━━━━━ Data ━━━━━
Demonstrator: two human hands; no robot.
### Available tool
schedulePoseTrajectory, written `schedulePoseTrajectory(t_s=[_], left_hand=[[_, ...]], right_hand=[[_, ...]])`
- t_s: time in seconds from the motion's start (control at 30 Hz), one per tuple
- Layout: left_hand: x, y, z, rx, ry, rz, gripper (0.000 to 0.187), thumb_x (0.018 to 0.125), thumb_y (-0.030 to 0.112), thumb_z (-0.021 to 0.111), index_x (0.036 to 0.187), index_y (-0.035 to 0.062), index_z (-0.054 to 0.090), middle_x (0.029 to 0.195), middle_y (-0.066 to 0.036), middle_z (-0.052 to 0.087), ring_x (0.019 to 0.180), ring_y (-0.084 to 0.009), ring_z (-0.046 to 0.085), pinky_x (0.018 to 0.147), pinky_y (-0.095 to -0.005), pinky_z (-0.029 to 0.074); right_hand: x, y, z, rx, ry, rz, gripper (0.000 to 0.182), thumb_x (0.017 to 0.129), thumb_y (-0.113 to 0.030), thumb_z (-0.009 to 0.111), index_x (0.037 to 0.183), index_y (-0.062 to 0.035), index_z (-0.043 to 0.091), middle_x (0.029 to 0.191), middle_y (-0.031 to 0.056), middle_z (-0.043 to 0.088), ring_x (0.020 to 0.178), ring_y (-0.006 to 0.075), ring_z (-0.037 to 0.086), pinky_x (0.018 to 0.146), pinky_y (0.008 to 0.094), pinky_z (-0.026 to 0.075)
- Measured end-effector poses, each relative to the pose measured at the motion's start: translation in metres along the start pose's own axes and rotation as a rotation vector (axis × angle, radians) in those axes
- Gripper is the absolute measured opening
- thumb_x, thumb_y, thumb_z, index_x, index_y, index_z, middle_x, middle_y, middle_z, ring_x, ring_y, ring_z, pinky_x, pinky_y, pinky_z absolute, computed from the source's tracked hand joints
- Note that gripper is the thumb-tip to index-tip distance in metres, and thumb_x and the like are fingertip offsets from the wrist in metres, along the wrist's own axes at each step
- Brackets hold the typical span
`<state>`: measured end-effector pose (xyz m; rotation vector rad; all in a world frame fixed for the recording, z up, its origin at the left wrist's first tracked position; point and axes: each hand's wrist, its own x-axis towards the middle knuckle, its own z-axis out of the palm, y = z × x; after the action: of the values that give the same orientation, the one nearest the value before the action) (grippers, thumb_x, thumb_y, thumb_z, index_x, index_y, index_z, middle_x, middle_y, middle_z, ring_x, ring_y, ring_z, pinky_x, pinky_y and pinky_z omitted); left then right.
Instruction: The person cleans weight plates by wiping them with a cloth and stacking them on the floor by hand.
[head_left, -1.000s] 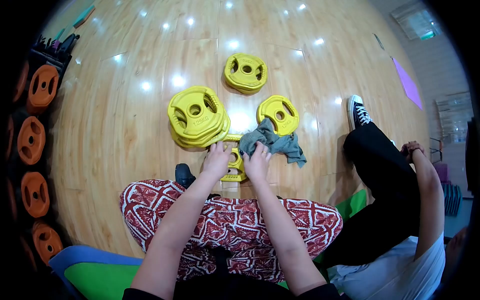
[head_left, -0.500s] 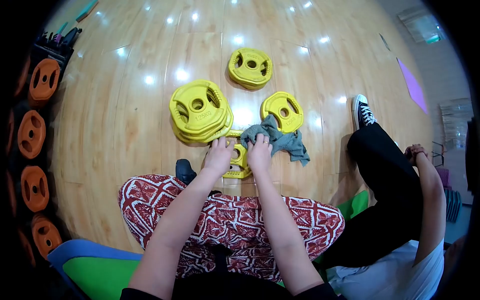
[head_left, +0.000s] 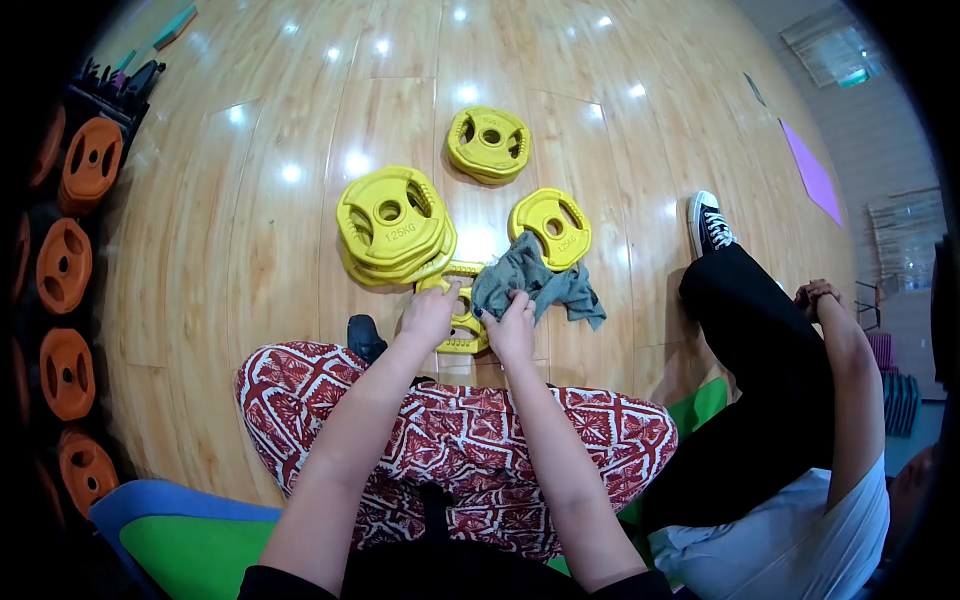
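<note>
A yellow weight plate (head_left: 463, 341) lies on the floor before my crossed legs. My left hand (head_left: 429, 314) grips its left side, the fingertips partly hidden by the plate. A grey-green cloth (head_left: 518, 272) is bunched in my right hand (head_left: 513, 327), over the plate's right side. The cloth's loose end trails to the right, against another yellow plate (head_left: 549, 222). Beyond my left hand rises a stack of yellow plates (head_left: 388, 238), the top one marked 1.25KG. Farther off is a smaller yellow stack (head_left: 489, 157).
Orange weight plates (head_left: 67, 375) line a rack on the left. On the right sits another person (head_left: 765, 360) with hands clasped and one shoe (head_left: 709, 226) on the wooden floor. Green and blue mats (head_left: 195, 545) are at the lower left, and a purple mat (head_left: 810, 172) lies far right.
My right hand has drawn back slightly toward me, pulling the cloth into a bunch. My left hand stays at the plate's left side. The view has shifted slightly.
</note>
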<state>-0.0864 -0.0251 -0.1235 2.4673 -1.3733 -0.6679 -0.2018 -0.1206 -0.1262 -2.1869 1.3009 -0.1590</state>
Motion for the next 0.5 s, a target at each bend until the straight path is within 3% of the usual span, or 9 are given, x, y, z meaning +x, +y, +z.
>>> schedulePoseTrajectory(t_s=[0.03,0.13,0.23,0.5], left_hand=[[0.001,-0.001,-0.001,0.001,-0.075,0.0,0.054,0.067,0.003,0.057,0.119,0.0087,0.043,0.093,-0.013,0.055,0.087,-0.0278,0.055,0.078,-0.0366,0.045],[0.001,-0.002,0.0,0.011,-0.03,0.015,0.055,0.067,0.004,0.057,0.12,0.0093,0.042,0.082,-0.011,0.059,0.081,-0.0268,0.058,0.073,-0.0377,0.047],[0.0,0.005,-0.016,0.004,-0.136,-0.022,0.055,0.068,0.003,0.056,0.121,0.0088,0.041,0.085,-0.012,0.059,0.081,-0.0275,0.058,0.071,-0.0383,0.047],[0.004,-0.001,-0.004,0.014,-0.082,0.008,0.061,0.066,0.008,0.062,0.122,0.0076,0.04,0.084,-0.013,0.059,0.082,-0.028,0.058,0.072,-0.0379,0.047]], right_hand=[[-0.001,-0.003,-0.001,-0.029,0.022,0.004,0.053,0.066,-0.022,0.07,0.105,-0.0051,0.038,0.103,0.0191,0.045,0.094,0.0377,0.049,0.079,0.0439,0.042],[0.003,-0.01,-0.002,-0.165,0.004,-0.047,0.045,0.068,-0.024,0.068,0.1,-0.0056,0.041,0.098,0.0171,0.047,0.092,0.0353,0.05,0.075,0.0441,0.042],[0.011,-0.017,0.006,-0.285,0.092,-0.119,0.035,0.071,-0.024,0.065,0.094,-0.0069,0.045,0.094,0.015,0.048,0.089,0.0325,0.051,0.072,0.0437,0.043],[0.035,-0.029,0.008,-0.323,0.089,-0.23,0.023,0.074,-0.022,0.06,0.089,-0.0089,0.047,0.091,0.0118,0.051,0.085,0.0307,0.052,0.07,0.043,0.043]])
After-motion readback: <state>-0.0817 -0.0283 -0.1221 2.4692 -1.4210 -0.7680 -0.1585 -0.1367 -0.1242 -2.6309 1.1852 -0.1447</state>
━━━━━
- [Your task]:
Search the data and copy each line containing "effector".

- [Result]:
- Measured end-effector poses, each relative to the pose measured at the motion's start: translation in metres along the start pose's own axes and rotation as a rotation vector (axis × angle, radians) in those axes
`<state>`: measured end-effector pose (xyz m; rotation vector rad; all in a world frame fixed for the recording, z up, its origin at the left wrist's first tracked position; point and axes: each hand's wrist, its own x-axis towards the middle knuckle, its own z-axis out of the palm, y = z × x; after the action: of the values that give the same orientation, the one nearest the value before the action) (grippers, thumb_x, thumb_y, thumb_z, index_x, index_y, index_z, middle_x, middle_y, middle_z, ring_x, ring_y, ring_z, pinky_x, pinky_y and pinky_z omitted); left then right.

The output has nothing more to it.